Policies, Roles, and Permissions Architecture

Last modified: 12/10/2025

Policies, Roles, and Permissions Architecture

Overview

ngdpbase uses a Policy-Based Access Control (PBAC) system inspired by JSPWiki's security framework. This architecture provides fine-grained control over who can access what resources and perform which actions.

Terms

Core Components

1. PolicyEvaluator (src/managers/PolicyEvaluator.js)
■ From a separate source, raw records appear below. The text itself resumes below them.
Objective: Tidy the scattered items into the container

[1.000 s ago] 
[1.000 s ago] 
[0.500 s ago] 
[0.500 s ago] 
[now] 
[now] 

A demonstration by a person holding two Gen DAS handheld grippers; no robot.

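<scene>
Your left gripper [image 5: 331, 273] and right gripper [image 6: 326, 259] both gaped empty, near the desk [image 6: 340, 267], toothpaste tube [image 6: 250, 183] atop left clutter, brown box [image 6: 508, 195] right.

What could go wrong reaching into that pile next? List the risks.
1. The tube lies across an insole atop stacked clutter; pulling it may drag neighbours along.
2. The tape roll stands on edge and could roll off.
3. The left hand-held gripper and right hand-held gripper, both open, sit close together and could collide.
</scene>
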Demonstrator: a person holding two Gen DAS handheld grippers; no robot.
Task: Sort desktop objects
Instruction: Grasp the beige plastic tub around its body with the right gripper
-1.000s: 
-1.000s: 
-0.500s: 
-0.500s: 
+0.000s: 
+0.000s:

The PolicyEvaluator is the central component that evaluates access requests against defined policies.

Key Method:

async evaluateAccess(context)

Parameters:

Returns:

{
  hasDecision: boolean,  // Whether a policy matched
  allowed: boolean,      // Whether access is granted
  reason: string,        // Human-readable reason
  policyName: string     // ID of the matching policy
}

2. Policy Structure

Policies are defined in config/app-default-config.json under ngdpbase.access.policies:

{
  "id": "admin-full-access",
  "name": "Administrator Full Access",
  "description": "Full system access for administrators",
  "priority": 100,
  "effect": "allow",
  "subjects": [
    {"type": "role", "value": "admin"}
  ],
  "resources": [
    {"type": "page", "pattern": "*"}
  ],
  "actions": [
    "page:read",
    "page:edit",
    "admin:users",
    ...
  ]
}

Policy Fields:

3. Roles

Roles are assigned to users and define their capabilities through policies.

Built-in Roles:

Special Roles:

4. Actions (Permissions)

Actions are namespaced strings representing operations:

Page Permissions:

Attachment Permissions:

Export Permissions:

Search Permissions:

Admin Permissions:

Default Policies

The system includes 7 default policies defined in config/app-default-config.json:

1. admin-full-access (Priority 100)

2. deny-anonymous-system-pages (Priority 90)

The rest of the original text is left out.